__TASK__: Scan the data, and whenever a line contains "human", copy it.

(Extracted data entries)
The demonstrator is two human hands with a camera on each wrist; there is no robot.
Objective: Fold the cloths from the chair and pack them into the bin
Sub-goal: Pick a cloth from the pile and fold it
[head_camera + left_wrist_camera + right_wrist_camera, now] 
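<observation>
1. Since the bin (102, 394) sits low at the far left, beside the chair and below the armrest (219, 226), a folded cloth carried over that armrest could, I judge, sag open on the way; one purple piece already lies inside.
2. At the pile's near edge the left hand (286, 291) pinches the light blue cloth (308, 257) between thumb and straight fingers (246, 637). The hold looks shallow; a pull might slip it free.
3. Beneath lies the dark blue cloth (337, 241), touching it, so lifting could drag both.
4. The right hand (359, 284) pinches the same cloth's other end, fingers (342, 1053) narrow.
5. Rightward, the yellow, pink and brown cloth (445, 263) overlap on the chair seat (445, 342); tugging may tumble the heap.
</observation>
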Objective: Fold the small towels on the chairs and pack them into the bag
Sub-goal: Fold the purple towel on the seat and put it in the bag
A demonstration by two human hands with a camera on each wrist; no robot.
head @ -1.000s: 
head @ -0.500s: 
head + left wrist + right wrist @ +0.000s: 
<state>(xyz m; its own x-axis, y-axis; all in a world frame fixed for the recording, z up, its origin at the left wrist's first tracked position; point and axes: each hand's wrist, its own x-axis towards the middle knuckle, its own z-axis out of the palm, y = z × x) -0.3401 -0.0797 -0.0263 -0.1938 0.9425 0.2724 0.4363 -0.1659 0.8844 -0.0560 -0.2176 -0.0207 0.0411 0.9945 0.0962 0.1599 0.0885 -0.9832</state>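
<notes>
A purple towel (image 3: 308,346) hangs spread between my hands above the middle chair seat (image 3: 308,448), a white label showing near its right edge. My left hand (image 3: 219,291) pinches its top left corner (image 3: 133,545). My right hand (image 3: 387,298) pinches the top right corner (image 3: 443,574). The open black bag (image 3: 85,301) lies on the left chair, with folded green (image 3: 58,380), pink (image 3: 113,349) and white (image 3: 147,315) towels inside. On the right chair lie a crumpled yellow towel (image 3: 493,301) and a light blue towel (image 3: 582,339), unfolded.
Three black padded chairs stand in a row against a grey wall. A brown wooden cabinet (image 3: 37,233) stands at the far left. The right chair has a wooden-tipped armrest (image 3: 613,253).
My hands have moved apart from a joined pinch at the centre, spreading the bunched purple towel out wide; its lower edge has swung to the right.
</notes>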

__SOLUTION TO THE EXERCISE__:
The demonstrator is two human hands with a camera on each wrist; there is no robot.
A demonstration by two human hands with a camera on each wrist; no robot.

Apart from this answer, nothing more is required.